Он встал, огромный, сутулый, и сразу как бы напомнил собою всю комнату, слегка содрогнувшуюся в своих воспоминаниях.
— Пойду я… начатое писание ждет. Странники есмы и пришельцы на земле сей, и несть отдохновения нам… дондеже…
— Павлуша, — робко начала матушка.
О. Павел покосился на нее.
— Доброе молвишь?
— По-моему, доброе. Завтра, после обедни уж обязательно надо молебен отслужить о здравии…
— Кого? — быстро и сурово перебил ее о. Павел.
— Ах ты, бесчувственный! — вспыхнула матушка. — Истукан ты, а не человек! Так поди и не знаешь, кого? Про Сережу говорю я! — И старушка высоко подняла слегка трясущуюся голову.
О. Павел съежился точно от удара, втянув голову в плечи, и крякнул. Несколько мгновений длилось тяжелое молчание. Потом о. Павел глухо сказал:
— Заруби себе на носу, мать: Царев и Господен враг — мой враг, хотя бы он был… — густой голос его дрогнул, — сыном единоутробным…
И нетвердой походкой он направился в свой кабинет, — маленькое помещение с простым столом, шкафом с книгами и некрашеными полками, на которых теснились пустые кадушки и разные столярные инструменты.
— О Белянке-то не забывай! — крикнул он, садясь в плетеное кресло. С минуту он прислушивался к завыванию метели, а потом углубился в свою работу.

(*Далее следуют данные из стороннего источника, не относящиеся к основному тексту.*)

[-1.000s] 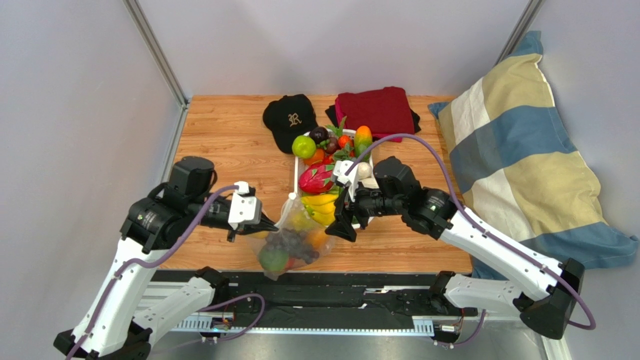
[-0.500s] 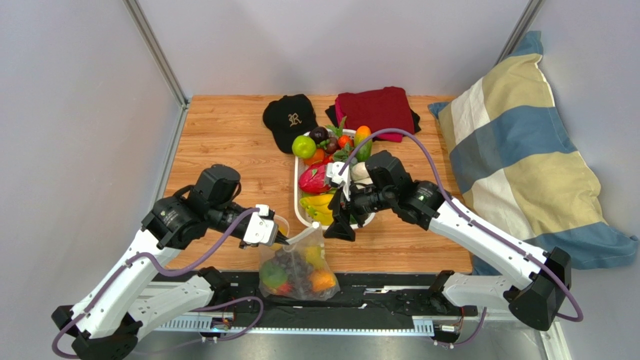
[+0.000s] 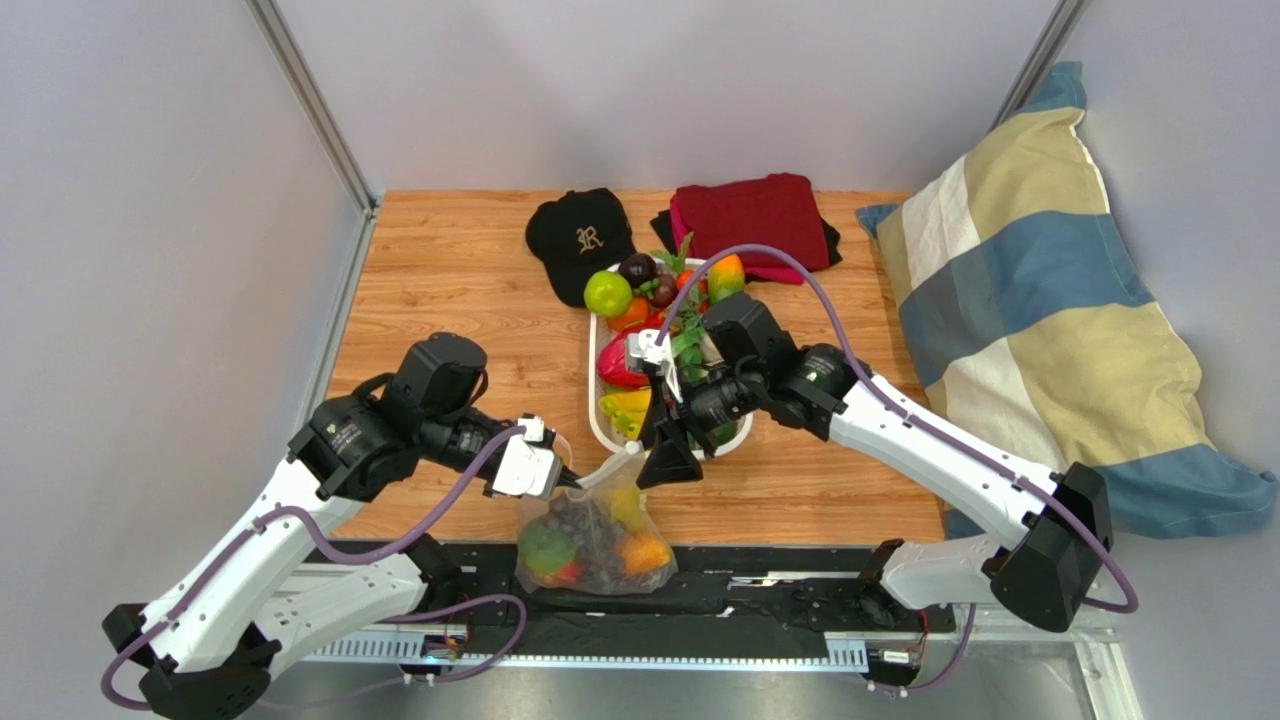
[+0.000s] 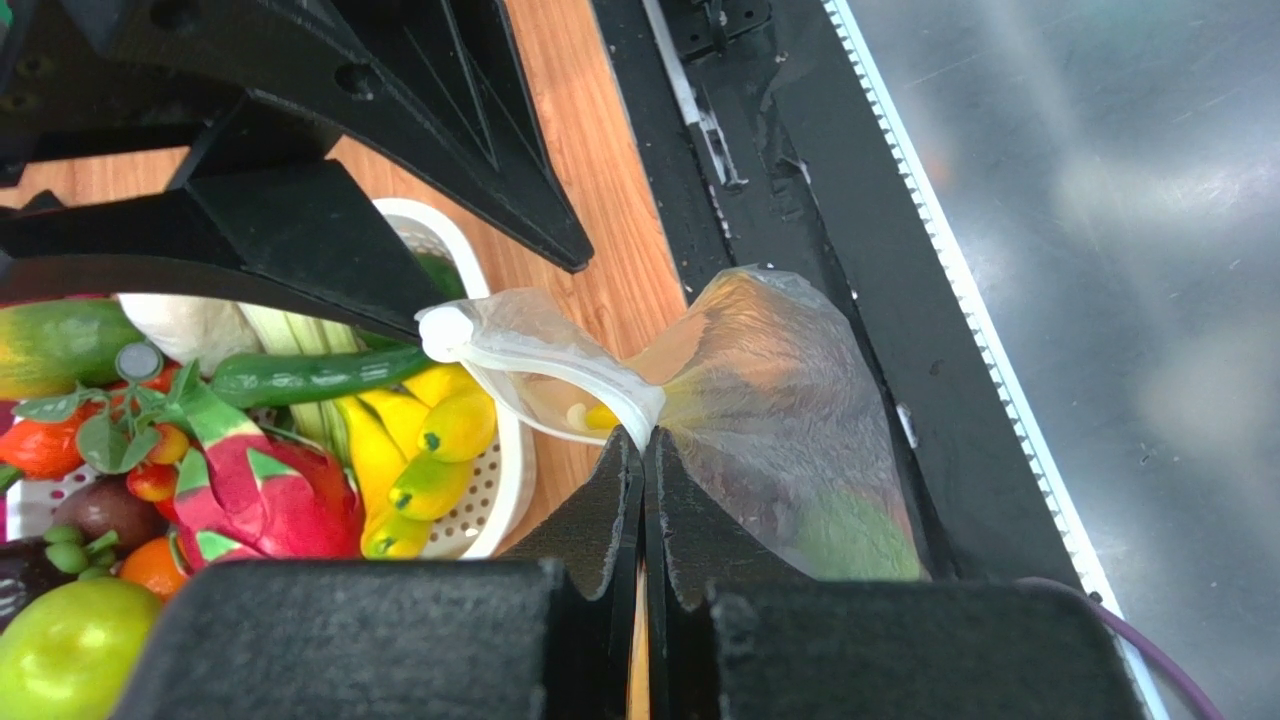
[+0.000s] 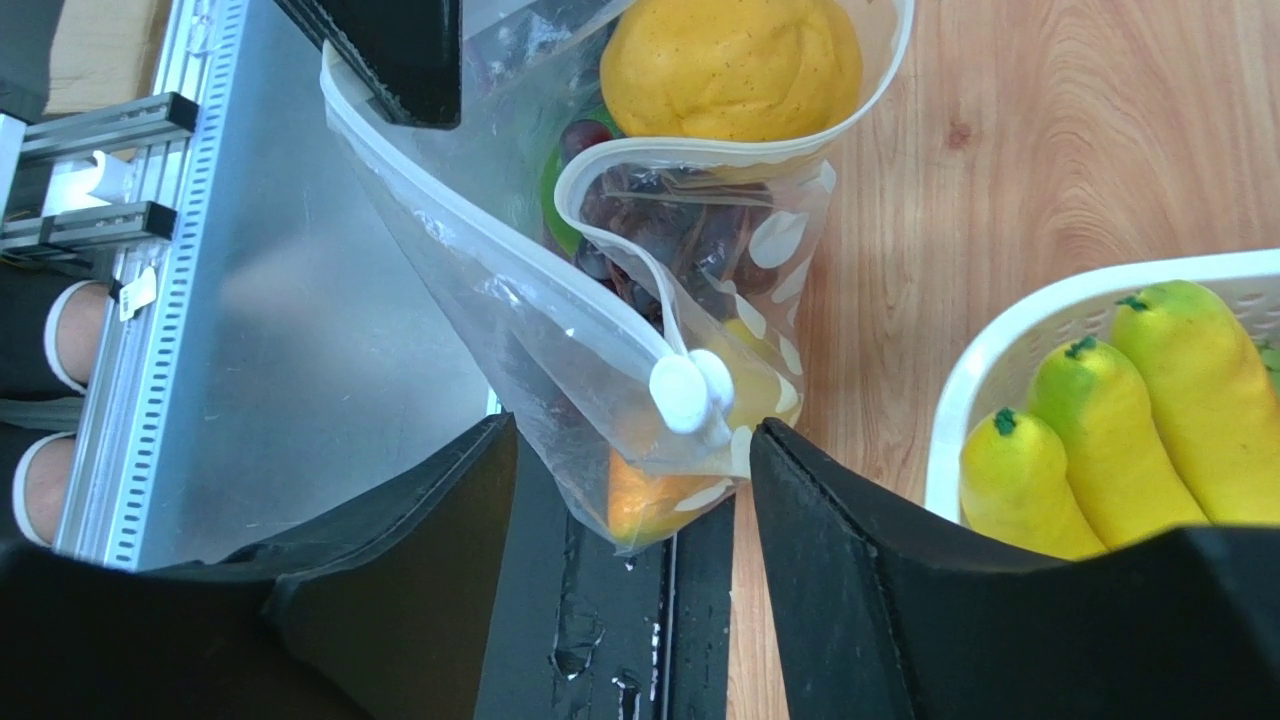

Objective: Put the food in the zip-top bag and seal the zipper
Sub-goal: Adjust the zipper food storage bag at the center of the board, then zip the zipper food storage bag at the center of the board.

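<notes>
The polka-dot zip-top bag (image 3: 594, 543) sits at lower centre of the top view, over the near edge of the table (image 3: 451, 300). It holds grapes (image 5: 676, 225) and an orange fruit (image 5: 729, 60). The left gripper (image 4: 643, 450) is pressed together, pinching the bag at its zipper (image 4: 526, 353). The right gripper (image 5: 631, 450) is spread, with the white slider (image 5: 691, 393) between its fingers and apart from both. Bananas (image 5: 1112, 405) lie in the white tray (image 5: 977, 353). The black cap (image 3: 579, 240) at upper centre bears an embroidered "R".
</notes>
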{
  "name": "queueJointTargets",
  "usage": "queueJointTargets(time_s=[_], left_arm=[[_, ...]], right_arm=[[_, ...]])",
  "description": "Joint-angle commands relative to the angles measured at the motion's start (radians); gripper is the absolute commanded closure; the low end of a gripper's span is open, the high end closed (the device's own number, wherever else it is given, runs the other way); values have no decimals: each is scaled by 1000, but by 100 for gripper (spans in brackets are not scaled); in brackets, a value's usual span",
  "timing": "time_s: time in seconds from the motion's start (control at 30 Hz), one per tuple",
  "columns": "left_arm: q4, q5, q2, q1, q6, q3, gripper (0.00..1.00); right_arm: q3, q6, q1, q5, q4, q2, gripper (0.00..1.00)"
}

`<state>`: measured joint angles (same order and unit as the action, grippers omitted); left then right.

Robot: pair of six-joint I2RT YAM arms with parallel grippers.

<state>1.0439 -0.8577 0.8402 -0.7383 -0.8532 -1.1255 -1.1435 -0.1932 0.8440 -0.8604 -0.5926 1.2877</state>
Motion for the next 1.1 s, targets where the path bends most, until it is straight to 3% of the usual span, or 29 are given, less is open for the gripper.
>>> queueJointTargets(time_s=[0.0,0.07,0.17,0.2,0.23,0.3,0.47,0.53,0.57,0.63,0.73,0.87,1.0,1.07], left_arm=[[-54,-30,-16,-10,-47,-2,100],[-54,-26,-21,-16,-47,1,100],[-54,-8,-29,-22,-44,4,100],[-54,-1,-38,-23,-34,9,100],[-50,8,-49,-23,-27,12,100],[-68,52,-81,-23,59,29,98],[-105,254,-159,-1,241,66,71],[-111,269,-203,63,278,78,53],[-119,272,-217,88,331,82,39],[-128,267,-250,158,377,98,25],[-93,263,-251,224,418,107,24],[-9,120,-216,406,341,95,23],[266,83,-57,427,-5,14,24],[353,97,-4,427,-93,-20,24]], right_arm=[[-62,-3,12,-38,7,41,42],[-82,6,13,-34,10,56,45],[-110,11,13,-35,-7,78,70],[-117,-6,13,-34,-21,81,94],[-128,-18,13,-29,-57,85,100],[-136,-40,15,17,-75,72,100],[-98,-101,13,177,-23,-69,100],[-72,-129,13,193,-1,-111,100],[-62,-143,15,207,-1,-138,100],[-35,-188,27,239,-15,-159,100],[11,-218,41,273,-4,-189,100],[42,-238,53,317,4,-211,100],[54,-239,53,346,-10,-229,100],[57,-233,53,369,-24,-232,100]])
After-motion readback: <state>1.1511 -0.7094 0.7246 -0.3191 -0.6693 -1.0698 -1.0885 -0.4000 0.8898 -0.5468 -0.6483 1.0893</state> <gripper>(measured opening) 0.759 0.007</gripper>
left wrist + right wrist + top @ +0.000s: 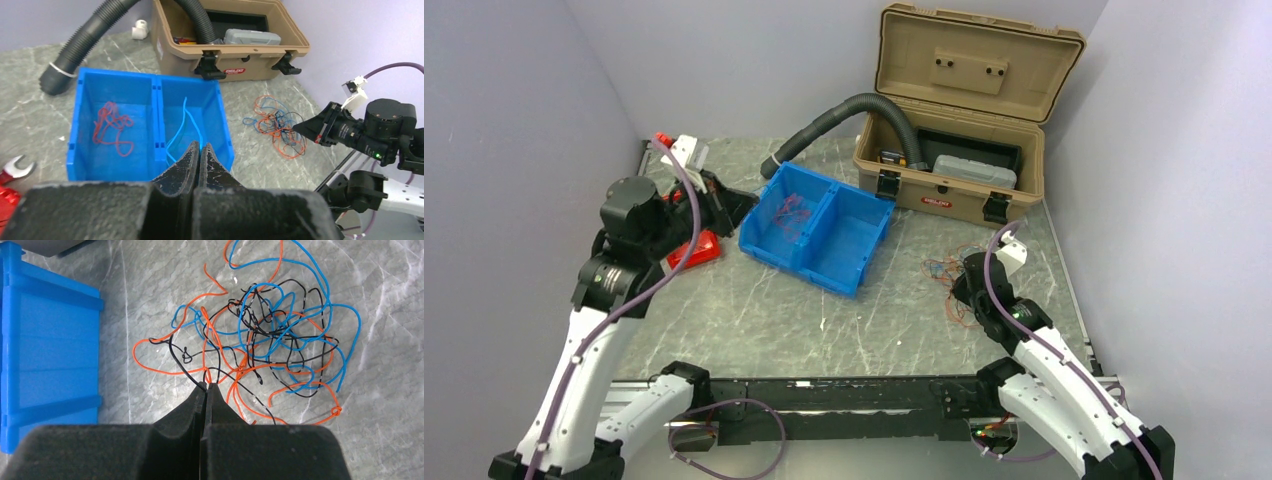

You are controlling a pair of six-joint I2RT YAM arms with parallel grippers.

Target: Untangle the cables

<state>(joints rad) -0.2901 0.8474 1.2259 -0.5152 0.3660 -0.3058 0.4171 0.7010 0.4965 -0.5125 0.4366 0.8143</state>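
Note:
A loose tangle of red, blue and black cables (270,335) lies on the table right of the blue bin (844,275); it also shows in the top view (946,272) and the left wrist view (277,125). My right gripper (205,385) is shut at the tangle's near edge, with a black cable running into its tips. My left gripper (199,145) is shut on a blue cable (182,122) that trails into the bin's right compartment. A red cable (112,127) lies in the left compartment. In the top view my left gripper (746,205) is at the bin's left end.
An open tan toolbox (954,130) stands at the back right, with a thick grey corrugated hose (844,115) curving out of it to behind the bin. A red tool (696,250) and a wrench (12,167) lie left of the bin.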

— … сей день, братия, — читал он, слегка шевеля губами, — первая зарубежная черта, за коей — пустыня, имеющая наполниться — чем братия? — Вот сие-то и будет нашим вопросом. Прошлый год чреват был победами Врага рода человеческого, о нем же сказано: «иский, кого поглотите». Козням прельстителя предался народ! Татьбы, хищения и мерзостный мятеж!.. И аки бы в ответ на сие: трус, огонь, глад и меч. Великий «отец лжи», о коем в Писании сказано, что он «человекоубийца бе искони», избрал сосуды прельщения человеков…
О. Павел взял перо, подумал и приписал:
«Сии мерзостные сосуды дьявола сеют лживо-суетные словеса, в них же яд и смрад тления…»
Он остановился и нервным жестом руки бросил перо, так как в его воображении неожиданно встал один из этих «сосудов» — его единственный сын Сергей…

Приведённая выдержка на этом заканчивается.